**PROBLEM TO WORK ON**
Filter the data for "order" and copy matching lines.

**THE INPUT**
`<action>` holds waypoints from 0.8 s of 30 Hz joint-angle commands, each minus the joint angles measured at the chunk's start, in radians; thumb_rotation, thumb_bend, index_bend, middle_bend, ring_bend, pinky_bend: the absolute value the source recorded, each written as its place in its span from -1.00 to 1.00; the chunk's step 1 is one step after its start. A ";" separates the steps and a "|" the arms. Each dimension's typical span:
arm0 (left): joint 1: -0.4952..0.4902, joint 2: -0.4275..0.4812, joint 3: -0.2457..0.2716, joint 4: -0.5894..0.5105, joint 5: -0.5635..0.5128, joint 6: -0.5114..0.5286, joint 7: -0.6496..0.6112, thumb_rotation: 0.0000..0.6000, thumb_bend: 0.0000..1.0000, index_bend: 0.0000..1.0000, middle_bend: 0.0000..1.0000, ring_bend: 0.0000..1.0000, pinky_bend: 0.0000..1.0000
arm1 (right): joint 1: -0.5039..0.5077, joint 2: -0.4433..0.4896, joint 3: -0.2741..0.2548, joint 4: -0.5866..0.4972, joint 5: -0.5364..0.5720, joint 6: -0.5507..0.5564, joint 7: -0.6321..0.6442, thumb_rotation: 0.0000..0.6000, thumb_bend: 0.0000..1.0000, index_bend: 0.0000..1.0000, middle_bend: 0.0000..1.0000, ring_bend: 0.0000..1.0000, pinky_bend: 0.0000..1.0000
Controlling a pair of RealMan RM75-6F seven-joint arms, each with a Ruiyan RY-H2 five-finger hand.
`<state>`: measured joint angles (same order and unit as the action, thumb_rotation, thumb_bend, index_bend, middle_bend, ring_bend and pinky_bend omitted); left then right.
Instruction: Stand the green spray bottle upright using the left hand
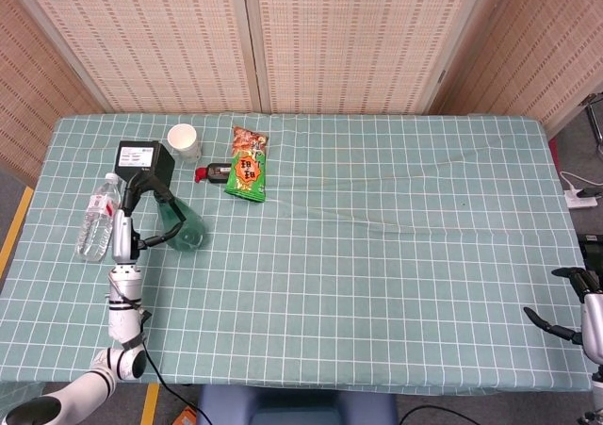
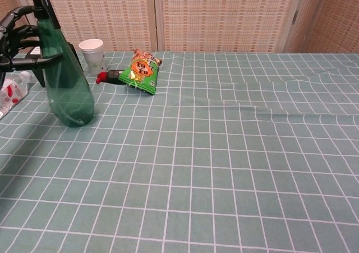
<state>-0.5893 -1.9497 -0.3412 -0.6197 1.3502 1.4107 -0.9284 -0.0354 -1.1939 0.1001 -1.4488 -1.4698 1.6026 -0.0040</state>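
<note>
Gripping green spray bottle (image 2: 64,79) with left hand (image 2: 19,40), fingers wrapped around it, nearly upright at left of frame, base touching table (image 2: 224,152). Right hand (image 1: 577,307) idling open at lower right.

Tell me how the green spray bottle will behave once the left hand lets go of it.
The green spray bottle is tall, with a narrow neck and rounded base, and leans slightly, so it may tip if released early. It looks see-through and mostly empty, so probably light. The left hand grips near the top, so small nudges could swing the base.
</note>
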 commanded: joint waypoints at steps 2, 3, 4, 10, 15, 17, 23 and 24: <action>0.001 0.011 0.005 -0.019 -0.006 -0.023 0.007 1.00 -0.86 -0.91 -0.69 -0.87 -0.69 | 0.000 0.000 0.000 0.002 -0.002 0.001 0.004 1.00 -1.00 -0.24 -0.27 -0.64 -0.69; 0.002 0.014 0.003 -0.024 -0.009 -0.025 0.009 1.00 -0.86 -0.94 -0.74 -0.91 -0.70 | 0.000 0.000 0.000 0.003 -0.002 0.001 0.004 1.00 -1.00 -0.24 -0.27 -0.64 -0.69; 0.003 0.017 0.002 -0.029 -0.011 -0.027 0.011 1.00 -0.86 -0.95 -0.76 -0.93 -0.71 | 0.000 0.000 0.000 0.004 -0.003 0.001 0.006 1.00 -1.00 -0.24 -0.27 -0.64 -0.69; 0.010 0.041 -0.017 -0.071 -0.024 -0.005 0.040 1.00 -0.86 -0.98 -0.82 -0.97 -0.72 | 0.000 -0.001 -0.002 0.009 -0.008 0.005 0.015 1.00 -1.00 -0.24 -0.27 -0.64 -0.69; 0.031 0.070 -0.029 -0.151 -0.036 0.022 0.082 1.00 -0.86 -0.98 -0.80 -0.97 -0.72 | 0.000 -0.006 -0.004 0.026 -0.025 0.017 0.042 1.00 -1.00 -0.25 -0.27 -0.64 -0.69; 0.048 0.087 -0.024 -0.199 -0.034 0.038 0.103 1.00 -0.86 -0.98 -0.80 -0.97 -0.72 | 0.000 -0.008 -0.005 0.035 -0.032 0.022 0.055 1.00 -1.00 -0.26 -0.27 -0.64 -0.69; 0.121 0.152 0.000 -0.369 -0.031 0.097 0.206 1.00 -0.86 -0.99 -0.80 -0.97 -0.72 | 0.000 -0.015 -0.007 0.061 -0.049 0.034 0.091 1.00 -1.00 -0.30 -0.27 -0.64 -0.69; 0.135 0.166 0.006 -0.398 -0.032 0.103 0.226 1.00 -0.86 -0.99 -0.80 -0.97 -0.73 | 0.000 -0.016 -0.007 0.065 -0.051 0.036 0.096 1.00 -1.00 -0.31 -0.27 -0.64 -0.69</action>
<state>-0.4981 -1.8246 -0.3516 -0.9433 1.3196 1.4835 -0.7595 -0.0351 -1.2081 0.0932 -1.3875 -1.5178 1.6362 0.0877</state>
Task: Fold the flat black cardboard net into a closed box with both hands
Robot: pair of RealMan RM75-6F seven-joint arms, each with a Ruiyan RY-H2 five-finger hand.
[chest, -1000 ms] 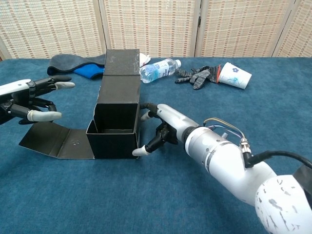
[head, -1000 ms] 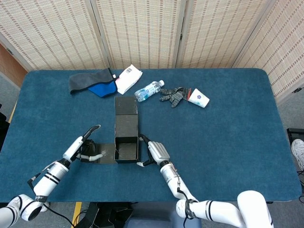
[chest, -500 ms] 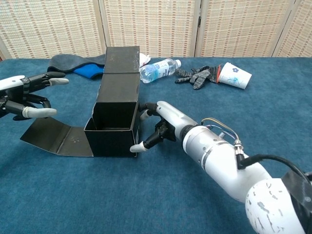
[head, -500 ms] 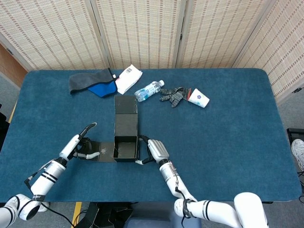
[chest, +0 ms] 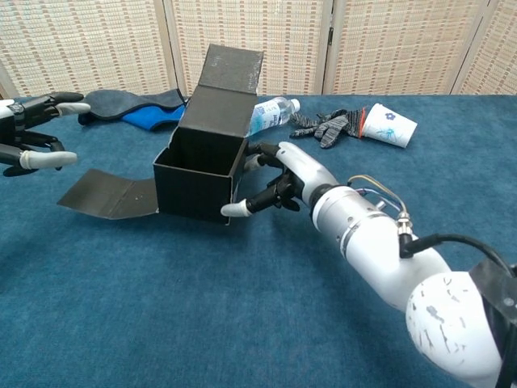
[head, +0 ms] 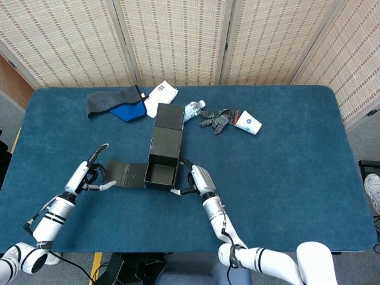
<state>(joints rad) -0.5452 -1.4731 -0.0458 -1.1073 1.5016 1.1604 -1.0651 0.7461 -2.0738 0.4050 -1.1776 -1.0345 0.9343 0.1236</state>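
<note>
Black cardboard box (head: 162, 167), half-formed, centre of surface (head: 285, 178); your right hand (head: 198, 178) at its 3 o'clock, fingers spread against the wall, grasping nothing. Left hand (head: 90, 175) at 9 o'clock, released. Risk: unheld side flap (chest: 109, 194) stays flat, walls may spring apart

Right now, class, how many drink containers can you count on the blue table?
2: a plastic water bottle lying behind the black box, partly hidden by its raised flap, and a paper cup on its side right of the gloves.
</note>
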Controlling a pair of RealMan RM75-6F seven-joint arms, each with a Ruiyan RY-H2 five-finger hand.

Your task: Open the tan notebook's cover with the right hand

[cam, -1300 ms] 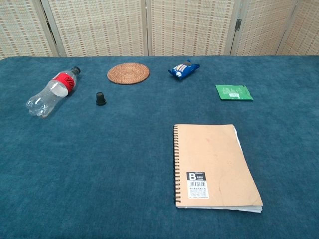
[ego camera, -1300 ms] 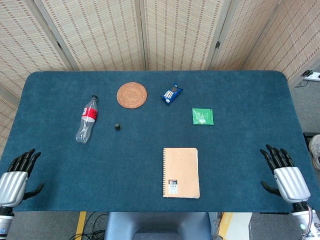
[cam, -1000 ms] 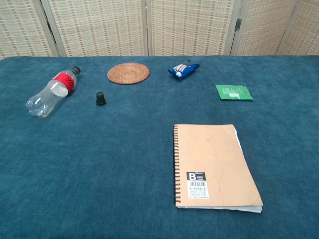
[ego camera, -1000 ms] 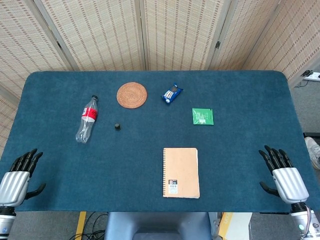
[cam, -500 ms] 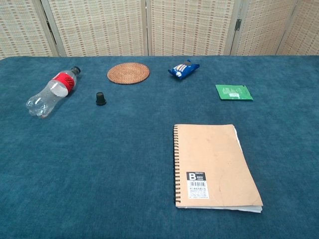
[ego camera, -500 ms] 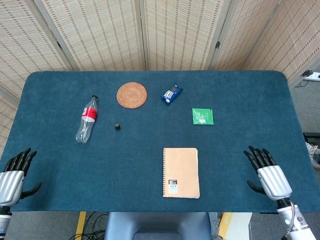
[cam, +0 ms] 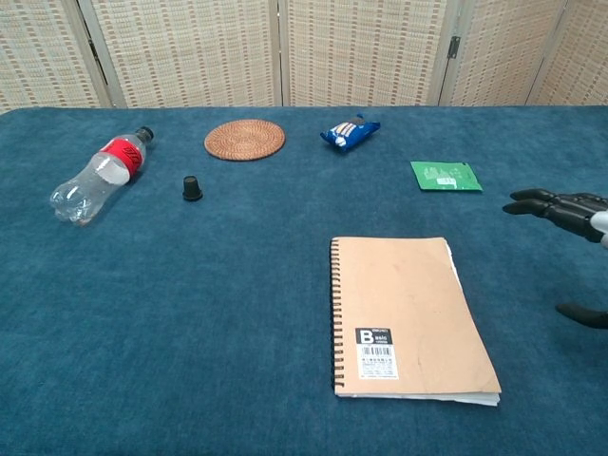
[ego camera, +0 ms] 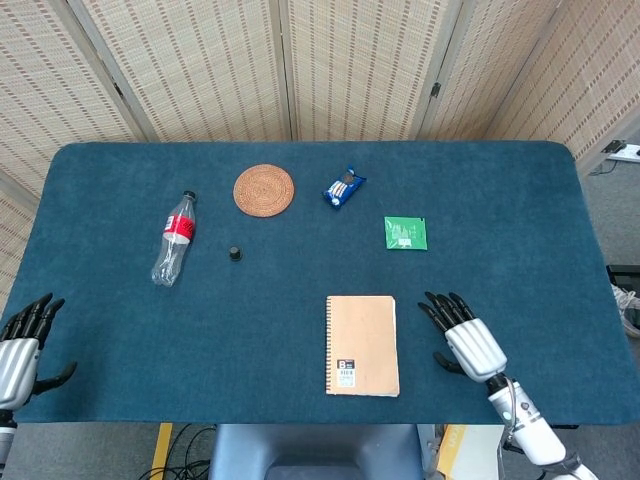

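Note:
The tan spiral notebook (ego camera: 361, 344) (cam: 406, 314) lies closed and flat near the table's front edge, its spiral along the left side and a barcode label at the bottom. My right hand (ego camera: 466, 338) (cam: 568, 211) hovers just right of the notebook, fingers spread, holding nothing and clear of the cover. In the chest view only its dark fingertips enter from the right edge. My left hand (ego camera: 20, 345) is at the front left corner with fingers apart and nothing in it.
On the blue table (ego camera: 500, 200) lie a clear bottle with a red label (ego camera: 173, 238), its black cap (ego camera: 235, 253), a round woven coaster (ego camera: 264, 188), a blue snack packet (ego camera: 343, 187) and a green packet (ego camera: 405, 233).
My right hand has moved left from the table's right front corner toward the notebook and now shows in the chest view. The left hand drifted slightly left and down.

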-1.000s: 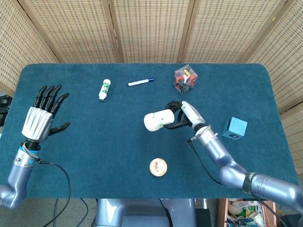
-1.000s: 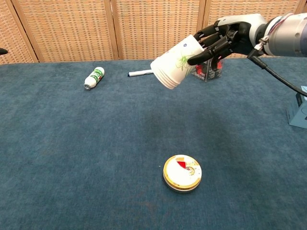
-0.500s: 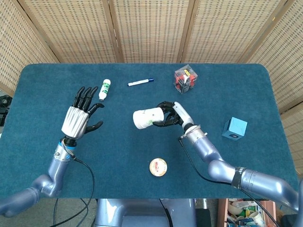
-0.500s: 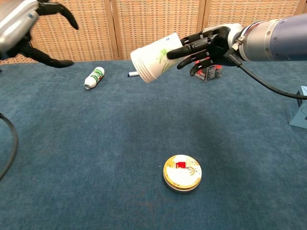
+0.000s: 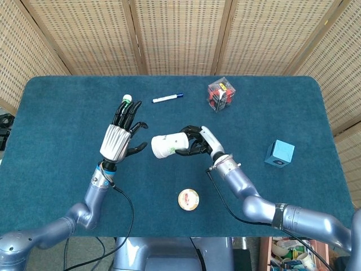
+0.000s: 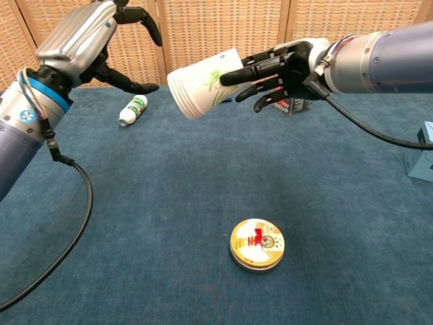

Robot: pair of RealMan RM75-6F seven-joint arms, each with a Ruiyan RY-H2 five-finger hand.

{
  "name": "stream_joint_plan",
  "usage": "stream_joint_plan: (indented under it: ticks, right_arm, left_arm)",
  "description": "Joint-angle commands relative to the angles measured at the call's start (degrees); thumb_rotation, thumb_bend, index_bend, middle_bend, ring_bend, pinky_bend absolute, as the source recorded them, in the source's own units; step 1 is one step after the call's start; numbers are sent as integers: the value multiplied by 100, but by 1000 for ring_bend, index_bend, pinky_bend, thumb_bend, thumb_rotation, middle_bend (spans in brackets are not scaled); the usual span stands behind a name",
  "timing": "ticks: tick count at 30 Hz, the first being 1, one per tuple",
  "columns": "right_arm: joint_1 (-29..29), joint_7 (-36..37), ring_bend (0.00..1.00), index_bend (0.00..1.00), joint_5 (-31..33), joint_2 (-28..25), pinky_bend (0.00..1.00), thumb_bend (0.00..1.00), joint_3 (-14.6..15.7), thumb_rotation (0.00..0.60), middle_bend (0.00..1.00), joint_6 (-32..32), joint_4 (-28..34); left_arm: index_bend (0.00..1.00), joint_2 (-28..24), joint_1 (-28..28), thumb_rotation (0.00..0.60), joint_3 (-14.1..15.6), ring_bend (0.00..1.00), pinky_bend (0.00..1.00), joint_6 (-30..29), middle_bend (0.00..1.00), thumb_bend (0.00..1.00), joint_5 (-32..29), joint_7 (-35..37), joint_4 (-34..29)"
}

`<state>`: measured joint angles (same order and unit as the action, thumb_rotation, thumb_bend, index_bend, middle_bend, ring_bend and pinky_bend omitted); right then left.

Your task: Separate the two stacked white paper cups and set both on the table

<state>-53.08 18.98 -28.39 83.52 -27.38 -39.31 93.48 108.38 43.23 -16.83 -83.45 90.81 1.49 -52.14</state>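
Observation:
The two stacked white paper cups (image 5: 167,145) (image 6: 203,84) with a green print are held in the air on their side, base pointing toward my left. My right hand (image 5: 197,141) (image 6: 287,66) grips them near the rim end. Just left of the cups' base is my left hand (image 5: 121,135) (image 6: 95,40), raised with its fingers spread and holding nothing. A small gap separates it from the cups.
On the blue table (image 5: 67,169) lie a round tin (image 5: 188,199) (image 6: 257,244) at the front, a small white bottle (image 6: 132,110), a marker pen (image 5: 167,98), a clear box with red contents (image 5: 220,94) and a blue cube (image 5: 280,153) at the right.
My left hand has swung in from the far left to just beside the cups' base. My right hand has carried the cups leftward toward it.

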Motion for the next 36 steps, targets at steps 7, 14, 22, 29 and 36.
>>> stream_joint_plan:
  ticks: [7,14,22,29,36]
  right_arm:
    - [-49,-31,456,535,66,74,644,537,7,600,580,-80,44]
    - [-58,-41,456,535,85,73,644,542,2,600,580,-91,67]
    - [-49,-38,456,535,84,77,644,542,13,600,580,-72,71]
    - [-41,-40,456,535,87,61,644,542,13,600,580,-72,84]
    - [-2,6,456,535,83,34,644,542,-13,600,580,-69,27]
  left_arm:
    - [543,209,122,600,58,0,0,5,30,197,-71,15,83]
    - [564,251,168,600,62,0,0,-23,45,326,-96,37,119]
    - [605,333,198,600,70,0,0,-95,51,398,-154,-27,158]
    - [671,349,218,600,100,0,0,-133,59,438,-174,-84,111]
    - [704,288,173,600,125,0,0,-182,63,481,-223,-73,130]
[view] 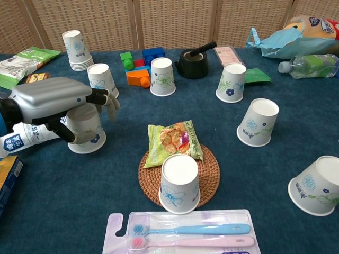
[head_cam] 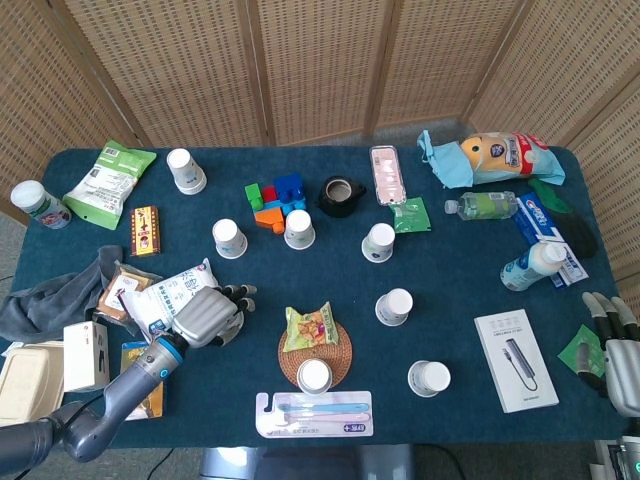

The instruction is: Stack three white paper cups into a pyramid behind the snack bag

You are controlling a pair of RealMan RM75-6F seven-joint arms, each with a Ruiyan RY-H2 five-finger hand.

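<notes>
— What sits at the far left of the dark blue table?

— In the chest view the robot's silver left hand lies over an upside-down white paper cup with blue flower print, its fingers draped across the cup's top and front and the thumb down the cup's left side. The hand grips that cup (the head view shows the same hand hiding the cup almost wholly). Just left of it lies a white snack packet with blue lettering.

— And behind the hand?

— Another upside-down white paper cup stands just beyond the fingers, and a stack of white cups stands further back near the wicker screen.

— Where is the snack bag?

— Near the middle: a green and orange crinkled snack bag lies flat, its near edge on a round woven rattan coaster. An upside-down white cup with blue leaf print stands on the coaster just in front of the bag, touching it. Behind the bag, well apart, stands one more inverted cup beside coloured toy blocks.

— Further right?

— Three more white cups: one upright-inverted, two tipped on their sides.

— The right hand?

— Only the head view shows it, at the right edge: the grey right hand hangs off the table with its fingers spread, holding nothing.
</notes>
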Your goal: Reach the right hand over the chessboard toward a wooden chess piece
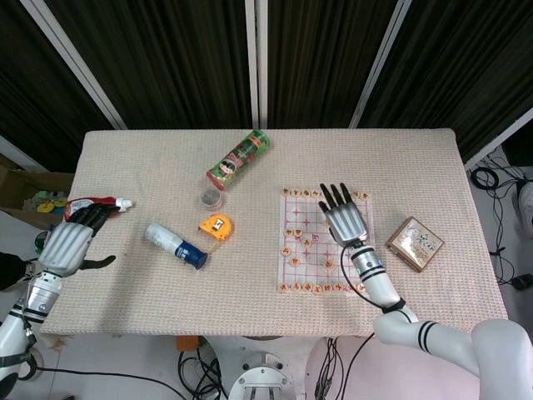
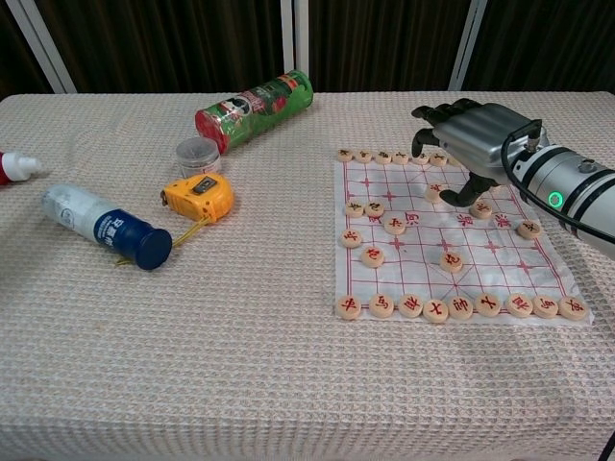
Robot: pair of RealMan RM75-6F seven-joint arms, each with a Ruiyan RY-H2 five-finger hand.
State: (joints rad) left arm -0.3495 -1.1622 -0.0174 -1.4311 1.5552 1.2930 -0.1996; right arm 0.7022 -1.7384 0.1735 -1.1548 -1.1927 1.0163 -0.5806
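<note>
We see the right hand (image 2: 471,139) hovering palm-down over the far right part of the chessboard (image 2: 423,240), which lies toward the tabletop's right edge, fingers apart and grasping nothing, pointing toward the far edge above a wooden chess piece (image 2: 434,194). Only the head view shows the left hand (image 1: 68,242), released at the tabletop's left edge. The chest view hides board squares beneath the right hand.

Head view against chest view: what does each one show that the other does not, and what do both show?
Only the head view shows the left hand at the table's left edge and the square patterned box right of the chessboard. Only the chest view shows the right hand's curled fingers from the side. Both show the right hand over the paper chessboard, the orange tape measure and green snack can.
</note>
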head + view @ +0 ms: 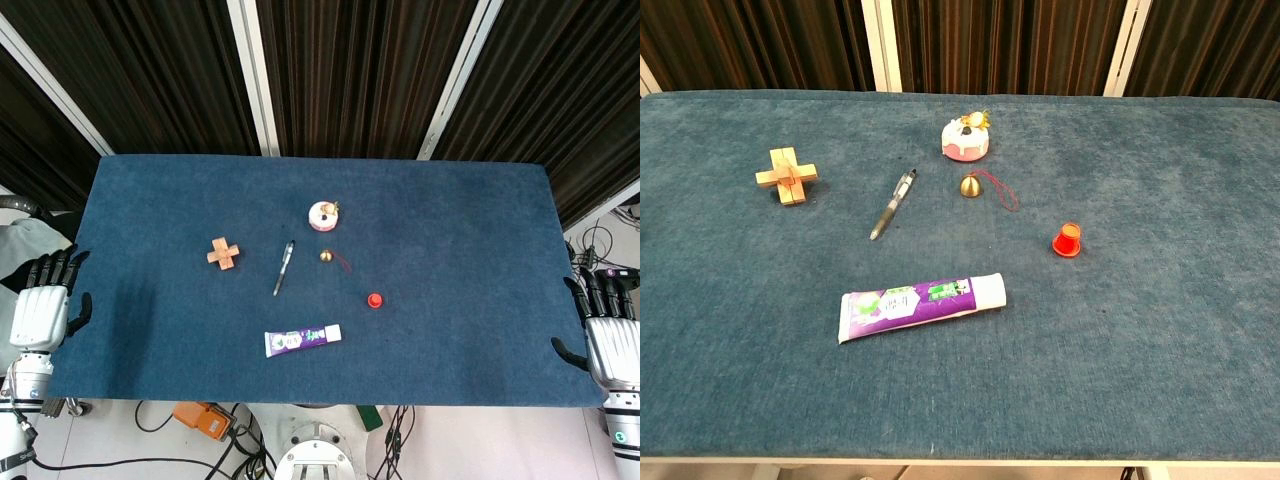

**REPLY TO THE TASK**
`<state>`: measured joint angles (same order and unit as the action, thumb_rotation, thumb_bend, index_bend, middle_bend, ring_bend and pinky_bend omitted); left then right.
`<state>`: measured joint angles (same order and unit as the action, thumb_rotation, thumb_bend, index_bend, middle_bend, ring_bend and pinky_bend omitted); right then left.

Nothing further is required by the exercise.